Covid-19 cases soar in the US as election and pandemic collide

People wait in long lines to vote outside of the Brooklyn Museum as early voting begins in New York, on Oct 24, 2020. PHOTO: AFP

WASHINGTON - The election and the pandemic are colliding in the United States, with the country registering on Friday its highest daily number of cases since the pandemic began.

Johns Hopkins University reported 83,757 new cases.

This comes as President Donald Trump increases the frequency of his rallies in critical states, including Florida where on Friday a large crowd of his supporters assembled at the retirement community, The Villages, out in the open but with many not wearing masks.

Mr Trump cast an early ballot on Saturday (Oct 24), ahead of the Nov 3 vote, at a library serving as a polling centre in West Palm Beach, Florida. "I voted for a guy named Trump," he said with a smile as he emerged.

Separately, on Friday, his rival Joe Biden, who has been holding campaign events with smaller and more socially distanced audiences, made a speech on his strategy to control the pandemic, if he were elected President.

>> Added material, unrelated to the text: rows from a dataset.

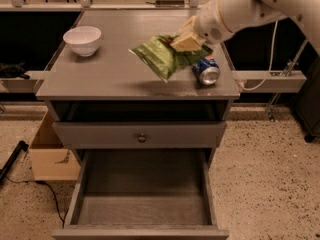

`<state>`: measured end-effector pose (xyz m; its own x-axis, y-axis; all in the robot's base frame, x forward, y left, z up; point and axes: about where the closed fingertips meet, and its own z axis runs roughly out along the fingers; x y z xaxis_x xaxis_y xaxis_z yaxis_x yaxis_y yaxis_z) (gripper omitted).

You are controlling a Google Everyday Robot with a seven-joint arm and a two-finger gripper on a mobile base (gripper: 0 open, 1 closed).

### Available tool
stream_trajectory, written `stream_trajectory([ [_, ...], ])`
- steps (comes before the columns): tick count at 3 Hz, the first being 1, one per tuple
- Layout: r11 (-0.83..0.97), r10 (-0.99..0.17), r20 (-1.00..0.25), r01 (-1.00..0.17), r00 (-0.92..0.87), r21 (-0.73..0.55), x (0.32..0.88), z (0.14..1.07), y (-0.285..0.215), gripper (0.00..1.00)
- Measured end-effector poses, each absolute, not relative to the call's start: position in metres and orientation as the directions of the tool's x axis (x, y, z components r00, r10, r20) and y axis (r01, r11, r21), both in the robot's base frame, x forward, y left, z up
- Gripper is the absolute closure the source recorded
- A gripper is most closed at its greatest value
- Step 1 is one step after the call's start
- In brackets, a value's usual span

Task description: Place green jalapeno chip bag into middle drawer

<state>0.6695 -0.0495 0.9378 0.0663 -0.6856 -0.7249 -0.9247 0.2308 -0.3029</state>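
The green jalapeno chip bag (pixel 162 55) hangs tilted in the air above the grey cabinet top (pixel 110 76), its shadow on the surface below. My gripper (pixel 186 40) is shut on the bag's right end, with the white arm reaching in from the upper right. The middle drawer (pixel 142 196) stands pulled open at the bottom of the cabinet, wood-grain floor bare, directly below and in front of the bag.
A white bowl (pixel 82 39) sits at the top's left. A blue soda can (pixel 206 70) lies on its side at the right, just under the gripper. A shut drawer front with a round knob (pixel 142 137) is above the open drawer. A cardboard box (pixel 50 156) stands on the floor at left.
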Motion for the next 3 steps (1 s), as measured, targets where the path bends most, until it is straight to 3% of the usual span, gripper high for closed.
stream_trajectory([
  [1, 0.296, -0.678, -0.735, -0.906, 0.025, -0.304, 0.6154, 0.9194, -0.0817, 1.00],
  [3, 0.278, -0.689, -0.724, -0.911, 0.031, -0.304, 0.6081, 0.9145, -0.0754, 1.00],
])
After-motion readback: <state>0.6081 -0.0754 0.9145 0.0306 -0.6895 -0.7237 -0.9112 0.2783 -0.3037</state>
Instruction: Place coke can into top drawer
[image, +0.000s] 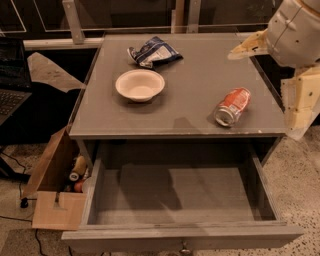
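Note:
The coke can (232, 106), red-orange with silver ends, lies on its side on the grey tabletop (200, 75) near the right front corner. The top drawer (175, 197) is pulled out below the tabletop, and its flat grey bottom is bare. My gripper (270, 82) hangs at the far right, above and to the right of the can, not touching it. It is open and empty, with one cream finger (247, 46) reaching left over the table edge and the other finger (300, 102) pointing down beside the table.
A white round bowl (140, 85) sits left of centre on the tabletop, and a blue-and-white snack bag (152, 51) lies behind it. A brown cardboard box (55, 192) with small items stands on the floor left of the drawer. A laptop (12, 90) is at the far left.

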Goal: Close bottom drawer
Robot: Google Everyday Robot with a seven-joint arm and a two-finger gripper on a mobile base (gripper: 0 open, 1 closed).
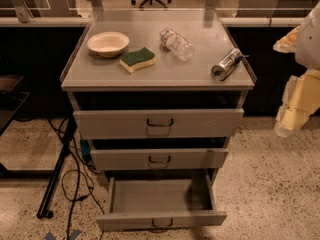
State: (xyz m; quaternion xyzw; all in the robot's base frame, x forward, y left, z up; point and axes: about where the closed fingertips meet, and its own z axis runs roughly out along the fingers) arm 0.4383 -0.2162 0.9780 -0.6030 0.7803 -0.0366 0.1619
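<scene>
At the right edge the hand (294,109) hangs beside the desk (195,70); wide or narrow, I cannot tell. Down-left of it, the bottom drawer (161,219) of three stands pulled open.

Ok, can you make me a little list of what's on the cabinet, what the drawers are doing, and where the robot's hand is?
on cabinet top: bowl, sponge, plastic bottle lying down, can lying down
bottom drawer: pulled far out, nothing seen inside
top drawer: much further in
middle drawer: much further in
gripper: in the air, right of the cabinet, touching no drawer
task: not yet done
</scene>
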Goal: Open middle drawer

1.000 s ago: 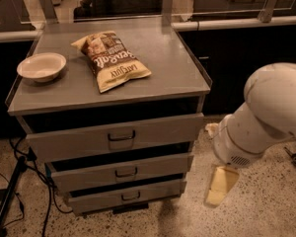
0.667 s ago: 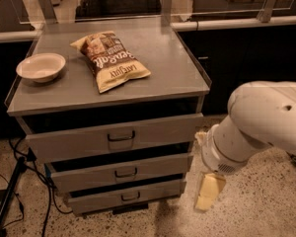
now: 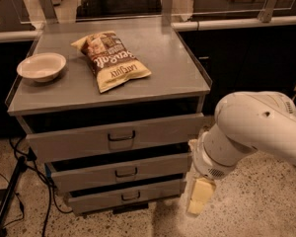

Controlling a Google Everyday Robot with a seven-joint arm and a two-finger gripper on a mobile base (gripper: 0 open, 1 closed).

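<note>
Middle drawer [image 3: 153, 168]: gripper [image 3: 199, 201] closer, right beside

chip bag [image 3: 113, 58], "Late July", "Sea Salt"

The gripper [image 3: 197, 202] is a pale cream-yellow block, flat-sided and squared at its tip, duller than the rest of the body. It sits at the low end of the arm [image 3: 259, 127], just right of the cabinet [image 3: 180, 73], level with its lowest drawer. Directly above the gripper is the wrist [image 3: 212, 154], a short white cylinder with a faint grey seam around it and a few tiny dark specks near its lower rim. Up and to the right of the gripper the arm swells into a large, smooth, rounded white shell, glossy, with one small dark dot on its face and soft shading underneath.
</note>
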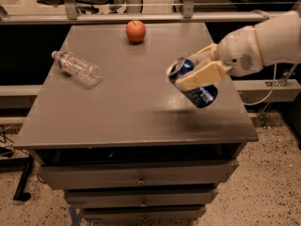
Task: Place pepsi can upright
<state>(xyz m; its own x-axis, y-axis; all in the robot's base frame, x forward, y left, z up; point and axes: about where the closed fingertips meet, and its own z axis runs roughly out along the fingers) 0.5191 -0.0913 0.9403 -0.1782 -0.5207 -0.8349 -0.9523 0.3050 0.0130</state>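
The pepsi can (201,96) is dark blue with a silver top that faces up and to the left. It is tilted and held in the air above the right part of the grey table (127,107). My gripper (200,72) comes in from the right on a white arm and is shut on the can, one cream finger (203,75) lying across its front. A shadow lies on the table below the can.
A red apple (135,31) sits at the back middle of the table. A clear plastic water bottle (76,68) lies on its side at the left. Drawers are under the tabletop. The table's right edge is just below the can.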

Mr Biden's strategy includes a mandate to use face masks at least on federal property and interstate transport throughout the country; ramping up testing and raising a national corps of contact tracers; and using the Defense Production Act to scale up production of personal protective equipment.

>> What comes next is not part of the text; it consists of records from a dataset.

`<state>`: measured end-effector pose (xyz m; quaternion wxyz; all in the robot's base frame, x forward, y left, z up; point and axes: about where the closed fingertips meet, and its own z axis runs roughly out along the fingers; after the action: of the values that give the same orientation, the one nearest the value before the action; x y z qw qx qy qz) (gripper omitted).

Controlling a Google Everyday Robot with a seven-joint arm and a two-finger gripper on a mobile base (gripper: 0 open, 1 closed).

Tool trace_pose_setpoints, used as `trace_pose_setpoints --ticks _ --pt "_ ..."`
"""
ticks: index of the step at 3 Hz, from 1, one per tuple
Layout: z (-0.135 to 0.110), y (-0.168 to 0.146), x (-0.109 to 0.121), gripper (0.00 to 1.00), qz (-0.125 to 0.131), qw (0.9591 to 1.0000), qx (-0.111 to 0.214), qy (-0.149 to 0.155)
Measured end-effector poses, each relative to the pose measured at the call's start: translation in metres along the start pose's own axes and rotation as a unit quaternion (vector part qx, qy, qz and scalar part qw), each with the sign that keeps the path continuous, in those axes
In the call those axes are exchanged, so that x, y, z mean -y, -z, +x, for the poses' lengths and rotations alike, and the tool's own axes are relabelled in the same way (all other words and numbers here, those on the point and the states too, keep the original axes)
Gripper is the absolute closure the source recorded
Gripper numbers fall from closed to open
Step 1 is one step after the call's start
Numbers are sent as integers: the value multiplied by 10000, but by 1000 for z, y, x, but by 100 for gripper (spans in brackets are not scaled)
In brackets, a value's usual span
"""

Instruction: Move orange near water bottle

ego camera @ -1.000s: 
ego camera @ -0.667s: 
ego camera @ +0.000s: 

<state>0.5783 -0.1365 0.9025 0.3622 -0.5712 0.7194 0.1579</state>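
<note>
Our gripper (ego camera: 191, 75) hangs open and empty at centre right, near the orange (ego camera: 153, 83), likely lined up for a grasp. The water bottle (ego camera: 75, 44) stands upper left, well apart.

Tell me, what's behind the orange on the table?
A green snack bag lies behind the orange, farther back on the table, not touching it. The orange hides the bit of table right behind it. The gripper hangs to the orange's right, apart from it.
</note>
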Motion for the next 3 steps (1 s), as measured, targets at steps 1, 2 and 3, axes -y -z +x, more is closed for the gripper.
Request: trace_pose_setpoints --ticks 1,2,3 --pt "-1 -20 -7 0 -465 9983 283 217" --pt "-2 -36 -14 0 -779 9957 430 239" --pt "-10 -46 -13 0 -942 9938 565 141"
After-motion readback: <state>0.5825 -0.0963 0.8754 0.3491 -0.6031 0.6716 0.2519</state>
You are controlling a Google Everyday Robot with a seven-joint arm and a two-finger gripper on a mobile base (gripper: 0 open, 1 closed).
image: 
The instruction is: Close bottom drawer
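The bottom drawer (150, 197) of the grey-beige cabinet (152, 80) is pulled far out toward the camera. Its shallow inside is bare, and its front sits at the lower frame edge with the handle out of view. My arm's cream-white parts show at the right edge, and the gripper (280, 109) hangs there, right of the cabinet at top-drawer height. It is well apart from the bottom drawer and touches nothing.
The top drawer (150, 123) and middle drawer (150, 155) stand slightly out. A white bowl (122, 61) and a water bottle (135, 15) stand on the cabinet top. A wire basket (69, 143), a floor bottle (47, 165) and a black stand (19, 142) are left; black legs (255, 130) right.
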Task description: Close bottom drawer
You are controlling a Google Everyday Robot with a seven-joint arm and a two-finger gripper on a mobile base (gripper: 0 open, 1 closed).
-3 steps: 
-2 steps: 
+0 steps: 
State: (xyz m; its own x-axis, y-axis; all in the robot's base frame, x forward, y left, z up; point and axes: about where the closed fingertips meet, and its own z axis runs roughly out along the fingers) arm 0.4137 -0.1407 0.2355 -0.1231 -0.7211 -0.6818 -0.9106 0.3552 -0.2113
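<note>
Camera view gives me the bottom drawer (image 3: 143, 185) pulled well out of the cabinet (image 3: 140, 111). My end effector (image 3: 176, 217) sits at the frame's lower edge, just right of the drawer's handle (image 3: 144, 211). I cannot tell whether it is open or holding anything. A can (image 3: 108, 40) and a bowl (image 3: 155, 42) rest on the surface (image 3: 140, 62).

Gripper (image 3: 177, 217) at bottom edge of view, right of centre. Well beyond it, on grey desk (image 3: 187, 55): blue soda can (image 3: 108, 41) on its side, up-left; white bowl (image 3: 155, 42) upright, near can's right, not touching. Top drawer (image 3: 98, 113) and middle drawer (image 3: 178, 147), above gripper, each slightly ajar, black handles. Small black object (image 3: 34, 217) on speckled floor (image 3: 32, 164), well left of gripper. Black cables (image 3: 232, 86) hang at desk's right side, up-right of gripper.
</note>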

A Biden administration would "provide consistent, reliable, trusted, detailed nationwide guidance and technical support for reopening safely and the resources to make it happen," he added.

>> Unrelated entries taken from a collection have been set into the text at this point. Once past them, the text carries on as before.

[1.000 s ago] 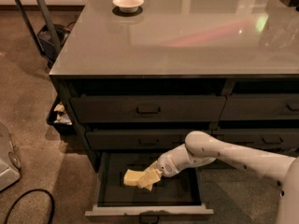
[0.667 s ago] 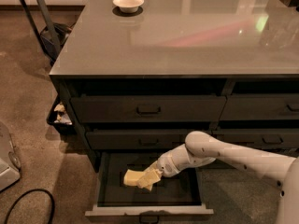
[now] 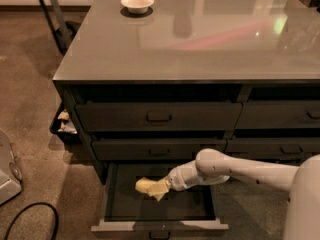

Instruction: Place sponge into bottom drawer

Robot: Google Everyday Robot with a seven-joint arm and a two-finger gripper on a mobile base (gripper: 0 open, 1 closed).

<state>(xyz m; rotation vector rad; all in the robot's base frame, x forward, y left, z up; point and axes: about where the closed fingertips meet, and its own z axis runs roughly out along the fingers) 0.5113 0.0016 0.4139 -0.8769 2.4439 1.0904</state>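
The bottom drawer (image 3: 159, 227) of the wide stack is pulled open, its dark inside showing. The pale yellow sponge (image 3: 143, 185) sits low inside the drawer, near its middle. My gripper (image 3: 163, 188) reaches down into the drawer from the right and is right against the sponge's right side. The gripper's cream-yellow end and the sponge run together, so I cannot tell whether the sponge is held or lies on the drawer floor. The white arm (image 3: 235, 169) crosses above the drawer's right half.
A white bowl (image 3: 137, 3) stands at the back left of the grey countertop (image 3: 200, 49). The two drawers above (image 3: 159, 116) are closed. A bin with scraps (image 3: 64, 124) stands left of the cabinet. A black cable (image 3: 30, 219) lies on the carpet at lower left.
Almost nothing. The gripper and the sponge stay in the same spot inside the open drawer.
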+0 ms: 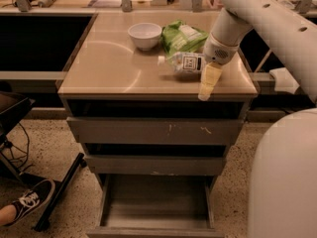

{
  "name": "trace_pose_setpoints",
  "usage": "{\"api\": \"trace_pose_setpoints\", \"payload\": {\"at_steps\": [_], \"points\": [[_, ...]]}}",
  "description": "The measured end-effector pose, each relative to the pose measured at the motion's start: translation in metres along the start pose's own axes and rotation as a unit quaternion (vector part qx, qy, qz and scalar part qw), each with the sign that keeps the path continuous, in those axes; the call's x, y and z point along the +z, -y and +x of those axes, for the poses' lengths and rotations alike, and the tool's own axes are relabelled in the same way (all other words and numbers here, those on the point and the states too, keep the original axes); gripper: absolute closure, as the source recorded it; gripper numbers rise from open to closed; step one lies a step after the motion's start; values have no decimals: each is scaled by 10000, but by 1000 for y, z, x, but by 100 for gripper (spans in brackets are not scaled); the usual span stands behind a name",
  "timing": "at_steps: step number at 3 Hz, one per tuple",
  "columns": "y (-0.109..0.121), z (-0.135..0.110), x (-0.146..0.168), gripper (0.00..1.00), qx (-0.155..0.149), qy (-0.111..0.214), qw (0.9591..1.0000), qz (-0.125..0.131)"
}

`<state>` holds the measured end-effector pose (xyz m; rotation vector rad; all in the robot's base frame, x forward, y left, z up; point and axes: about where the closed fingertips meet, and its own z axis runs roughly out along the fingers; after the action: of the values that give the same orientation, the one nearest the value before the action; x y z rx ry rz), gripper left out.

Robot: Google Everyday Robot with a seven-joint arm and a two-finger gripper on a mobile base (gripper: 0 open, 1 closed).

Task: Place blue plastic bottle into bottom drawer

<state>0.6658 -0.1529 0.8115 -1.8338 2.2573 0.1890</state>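
Observation:
The blue plastic bottle [182,62], clear with a white cap and a pale label, lies sideways just over the tan counter [114,68], cap to the left. My gripper [204,82] is at its right end, near the counter's front right, and appears shut on the bottle's base. One yellowish finger [208,81] shows in front of the bottle; the other is hidden. The bottom drawer [154,208] stands pulled open below, with nothing on its grey floor.
A white bowl [144,35] and a green snack bag [184,36] sit behind the bottle. Two scuffed grey drawers [153,131] above the bottom one are slightly open. A sneaker [29,202] and a black bar [59,192] are at the lower left. My white base [285,182] fills the right.

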Motion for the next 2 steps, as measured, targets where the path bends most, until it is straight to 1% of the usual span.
{"api": "trace_pose_setpoints", "payload": {"at_steps": [1, 2], "points": [[0, 0, 0, 0, 0, 0, 10000, 0], [0, 0, 0, 19, 0, 0, 10000, 0]]}}
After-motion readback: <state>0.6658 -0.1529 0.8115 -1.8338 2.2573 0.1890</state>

But polls show the pandemic is not a priority issue for Trump supporters, in particular, who care more about the economy.

Nationally, polls indicate the economy, the makeup of the Supreme Court bench, and health care, are top issues.

Mr Trump leaves after casting his ballot at the Palm Beach County Public Library, on Oct 24, 2020. PHOTO: AFP

A Pew research survey released on Oct 21, showed the gap between supporters of the two rival camps over the importance of the pandemic has in fact widened since August.

The survey was conducted over Oct 6-12. About 74 per cent of 8,972 registered voters polled said the economy is a very important issue to their vote.

But there was a sharp decline in the share of Trump backers who rate the coronavirus as "very important" Pew said.

"About eight-in-ten Biden supporters (82 per cent) say the coronavirus will be very important to their vote, compared with just 24 per cent of Trump supporters," the report said.

"Since August, the share of Trump supporters who view the coronavirus as very important has declined 15 percentage points. There has been no change among Biden supporters."

A separate Gallup poll released on Oct 5, found that nearly nine in 10 registered voters consider the presidential candidates' positions on the economy very or extremely important to their vote.

At least three-quarters of voters consider six other issues to be important. In descending order of importance they are terrorism and national security, education, health care, crime, the response to the coronavirus, and race relations.

The proportion of voters saying the economy is extremely important rose from 30 per cent to 45 per cent between December and September, Gallup reported. The survey also noted a large gap of 32 points between Democrats and Republicans, on the importance of the Covid-19 pandemic, with Democrats far more concerned than Republicans.

Anecdotally, based on multiple interviews across three states, Trump supporters interviewed by The Sunday Times generally believe the President has done the best he could to manage the pandemic.

Asked about the spiking case numbers across the country, Dr Anthony Fauci, Director of the National Institute of Allergy and Infectious Diseases, told MSNBC on Friday said the country was in a "precarious place."

The US needs to double down on fundamental public health measures like the universal wearing of masks, physical distancing, and avoiding crowds, particularly indoors, he said.

"They seem rather simple… but they really do work," he said. "You don't want the extreme. You don't want to say, either shut down, which we don't want to do, versus just don't worry about it, just do whatever you want to do."

But with President Trump increasingly dismissive of him, the top expert now carries less weight. The White House is touting the Great Barrington Declaration, a controversial October 16 statement by three public health experts from Harvard, Stanford, and Oxford, advocating for the authorities to lift lockdown restrictions on the young and healthy while focusing protection on the elderly.

In an Oct 19 email, Ian Bremmer, president of The Eurasia Group, wrote: "The… Great Barrington Declaration (is) a statement from a libertarian think tank meant to oppose lockdowns and essentially endorsing a herd immunity approach."

It "further clarifies the dividing line, with one side of the political spectrum advocating to stop worrying about the pandemic, and get the economy back in order; the other arguing the top priority is to reduce the number of cases, hospitalisations and deaths - and if that costs more economically in the short term, so be it."